Some dietitians recommend putting a new vegetable on the plate and not pressuring a child to eat it. This way you avoid turning a meal into a power struggle.
Condon-Meyers even recommends putting a cookie on the plate next to the sandwich, an idea that makes some parents cringe. But it makes the sweet less of a reward. "If you tell them, 'If you eat this, you get dessert,' you have just increased the value of the second thing tenfold."
Babies are born with a natural predisposition to like sweets, and, Galloway says, you can't prevent a sweet tooth. But you can prevent them from demanding a lot of candy, dietitians say, if you don't keep it in the house.
Toddlers love imitating their parents, so you will be more likely to get them to eat a variety of vegetables and fruit if you sit down and eat with them, nutritionists say.
What their peers pull out of their lunch pails also influences a child. If your child rates a food, such as broccoli, as negative but sits next to other children who rate it more highly, then your child will view broccoli more favorably.
That might explain why our five toddler testers at Sunny Days, a cheery, red, barn-shaped building, are all munching a cheese and broccoli dish with gusto. "They take eating very seriously here," says Lori Czyzewski, an ebullient teacher.
Parents, who usually alternate two or three menus in their children's lunch bags, are always looking for variety and healthful menu suggestions.

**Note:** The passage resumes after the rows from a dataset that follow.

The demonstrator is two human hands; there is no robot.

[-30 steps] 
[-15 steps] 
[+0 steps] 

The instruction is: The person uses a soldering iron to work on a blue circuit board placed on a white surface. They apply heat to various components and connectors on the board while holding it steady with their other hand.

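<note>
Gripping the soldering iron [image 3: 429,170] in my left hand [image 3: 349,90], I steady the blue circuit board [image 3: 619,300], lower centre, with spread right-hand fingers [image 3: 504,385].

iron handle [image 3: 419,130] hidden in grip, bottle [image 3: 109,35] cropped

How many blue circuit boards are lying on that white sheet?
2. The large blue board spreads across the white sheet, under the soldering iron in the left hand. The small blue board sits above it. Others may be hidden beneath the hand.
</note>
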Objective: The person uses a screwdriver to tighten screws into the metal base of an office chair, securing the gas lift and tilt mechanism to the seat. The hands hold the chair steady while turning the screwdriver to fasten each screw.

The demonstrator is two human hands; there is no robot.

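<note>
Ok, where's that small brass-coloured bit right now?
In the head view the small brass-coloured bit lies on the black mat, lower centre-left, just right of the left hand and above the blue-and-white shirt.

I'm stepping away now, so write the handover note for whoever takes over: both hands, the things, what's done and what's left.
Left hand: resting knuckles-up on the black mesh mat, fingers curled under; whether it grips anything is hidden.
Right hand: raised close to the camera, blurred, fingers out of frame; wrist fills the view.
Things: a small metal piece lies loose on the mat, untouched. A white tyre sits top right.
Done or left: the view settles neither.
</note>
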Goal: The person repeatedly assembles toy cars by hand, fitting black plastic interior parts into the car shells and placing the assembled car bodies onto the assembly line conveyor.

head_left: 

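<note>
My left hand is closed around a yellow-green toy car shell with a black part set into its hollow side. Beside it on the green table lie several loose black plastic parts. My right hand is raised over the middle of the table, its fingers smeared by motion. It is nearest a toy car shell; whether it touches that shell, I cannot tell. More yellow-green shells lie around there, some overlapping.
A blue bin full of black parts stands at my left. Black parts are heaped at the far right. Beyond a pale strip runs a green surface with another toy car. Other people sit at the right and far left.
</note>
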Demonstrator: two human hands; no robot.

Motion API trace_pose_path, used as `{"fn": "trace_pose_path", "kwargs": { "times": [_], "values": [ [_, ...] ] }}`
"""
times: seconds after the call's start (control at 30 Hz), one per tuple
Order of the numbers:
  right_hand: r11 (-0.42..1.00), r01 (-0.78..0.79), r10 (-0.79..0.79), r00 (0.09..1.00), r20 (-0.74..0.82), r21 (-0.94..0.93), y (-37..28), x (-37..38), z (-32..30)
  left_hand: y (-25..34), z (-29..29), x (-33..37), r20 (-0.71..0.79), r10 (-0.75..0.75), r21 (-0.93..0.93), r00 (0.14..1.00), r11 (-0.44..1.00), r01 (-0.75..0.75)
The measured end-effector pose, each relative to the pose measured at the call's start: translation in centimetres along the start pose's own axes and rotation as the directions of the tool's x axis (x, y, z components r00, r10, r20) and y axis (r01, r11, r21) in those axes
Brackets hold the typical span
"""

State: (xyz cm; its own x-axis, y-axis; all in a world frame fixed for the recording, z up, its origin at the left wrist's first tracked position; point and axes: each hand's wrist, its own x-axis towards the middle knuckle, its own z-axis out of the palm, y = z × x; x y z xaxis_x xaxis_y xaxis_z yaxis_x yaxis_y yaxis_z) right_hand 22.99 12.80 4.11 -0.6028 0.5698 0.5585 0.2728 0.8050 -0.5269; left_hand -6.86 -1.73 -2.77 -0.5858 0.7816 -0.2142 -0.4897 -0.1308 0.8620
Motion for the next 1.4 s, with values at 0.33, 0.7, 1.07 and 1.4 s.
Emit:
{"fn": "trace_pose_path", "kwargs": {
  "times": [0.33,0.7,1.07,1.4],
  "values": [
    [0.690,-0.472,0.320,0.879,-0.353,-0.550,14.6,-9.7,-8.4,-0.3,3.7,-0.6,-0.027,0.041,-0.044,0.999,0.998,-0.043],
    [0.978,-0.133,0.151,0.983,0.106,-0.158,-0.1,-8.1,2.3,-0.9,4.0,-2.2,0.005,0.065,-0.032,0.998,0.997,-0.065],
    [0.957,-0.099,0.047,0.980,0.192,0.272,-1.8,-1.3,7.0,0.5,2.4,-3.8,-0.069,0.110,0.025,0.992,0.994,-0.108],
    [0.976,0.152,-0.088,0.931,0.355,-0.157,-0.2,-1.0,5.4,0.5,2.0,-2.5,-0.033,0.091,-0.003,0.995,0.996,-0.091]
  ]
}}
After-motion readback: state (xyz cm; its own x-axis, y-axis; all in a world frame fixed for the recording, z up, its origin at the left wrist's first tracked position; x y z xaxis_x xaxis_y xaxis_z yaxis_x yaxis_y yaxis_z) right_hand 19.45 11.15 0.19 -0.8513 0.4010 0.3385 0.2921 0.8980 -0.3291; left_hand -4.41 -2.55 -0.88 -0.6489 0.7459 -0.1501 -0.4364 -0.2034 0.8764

The cookbook has plenty of fresh ideas--including recipes you might not think of as kid-friendly, such as Baby Ghanouj, Shepherd's Pie and Pumpkin Ravioli.
Our toddler testers give mixed reviews to the ravioli, which were more labor-intensive than the super-easy broccoli casserole. The ravioli are boiled in small batches, which is not hard, unless, of course, you have a 2-year-old tugging at your legs.
Though Abby DeLallo, a 21-month-old who begs her parents for peas, is happily slurping the pumpkin filling out of the wonton wrapper, others just stare blankly at this dish. Only one girl eats the ravioli, wonton shell and all.
The group only perked up again once a not-too-sweet dessert of banana bars is placed in front of them.
"They all love bananas," Czyzewski says.
The beauty of this recipe is that it is sweet, though it only has a half-cup of sugar for the entire pan--much less than in homemade cookies and far less than you find in store-bought sweets. But the recipe requires very ripe bananas.
Muromcew's most foolproof recipes are Chicken Nuggets and Swedish Meatballs. She has yet to find a kid who won't eat them.